There was also little preparation for the Chief Justice’s suggestion.
The offer of Chief Justice of India J.S. Khehar in open court on Wednesday to be — if needed — a mediator in the Ram Janmabhoomi-Babri Masjid dispute in Ayodhya, which is a title suit, was as surprising as it was dramatic. There was also little preparation for the Chief Justice’s suggestion.
The Nirmohi Akhara of Ayodhya and the Babri Masjid Action Committee (BMAC) of the Sunni Waqf Board, two contending parties in the title suit with a history going back decades to a period long before the demolition of the Babri Masjid by Hindutva mobs in 1992, have no interest in an out-of-court settlement. Their authorised representatives had no hesitation in reiterating this when the CJI’s mediation offer became known.
Mediation has an uninspiring history. Between 1989 and 2003, the governments of Rajiv Gandhi, Chandra Shekhar, P.V. Narasimha Rao and Atal Behari Vajpayee gave it a try, unsuccessfully.
Indeed, the Nirmohi Akhara has taken a maximalist stance, saying earlier that there would be any point in the mediation method if the other party surrendered its claim. As for the BMAC, it became suspicious of mediation and consensus-seeking from the time, some years ago, when it was suggested that, besides in Ayodhya, “Muslims” should also give up their claim to their mosques in Varanasi and Mathura which abut the famous Hindu temples in those cities.
Thus, neither of the litigants sought consensus-seeking and mediation. Both desire the highest court to rule on their plea for their claim to the disputed area site, a site approximately 14,000 sq. ft. or 2.77 acres in area, where the demolished mosque had stood, which the “Hindu” party said was erected in the 16th century by demolishing a temple to Lord Ram in his “birthplace”.

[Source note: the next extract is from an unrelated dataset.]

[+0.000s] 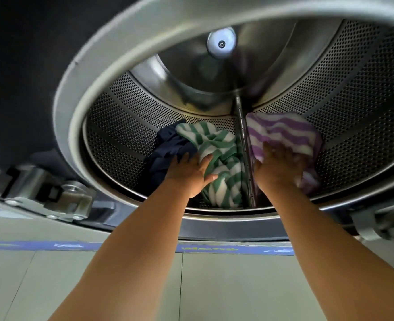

Ruling on a matter involving religious faith, history and mythology — and all of it topped by politics — can be the trickiest of tasks. Perhaps it was this that lay behind the offer made by the CJI. But in judicial terms, it came when Subramanian Swamy, a prominent BJP leader with a history of litigation but without being a party to the title suit, asked the Supreme Court to speedily dispose of the Ayodhya-related petitions.
The Ayodhya matter reached the nation’s highest court when the BMAC challenged a 2010 judgment of the Allahabad high court which gave an equal share of the disputed site to the two contesting parties and to “Ram Lalla”, and held that Lord Ram was born in the close proximity of the area under dispute, about which a Supreme Court bench said in May 2011 that the proposition was a “leap of faith”.
Surprisingly, the Chief Justice’s offer came within days of a prominent Hindutva leader becoming Uttar Pradesh chief minister.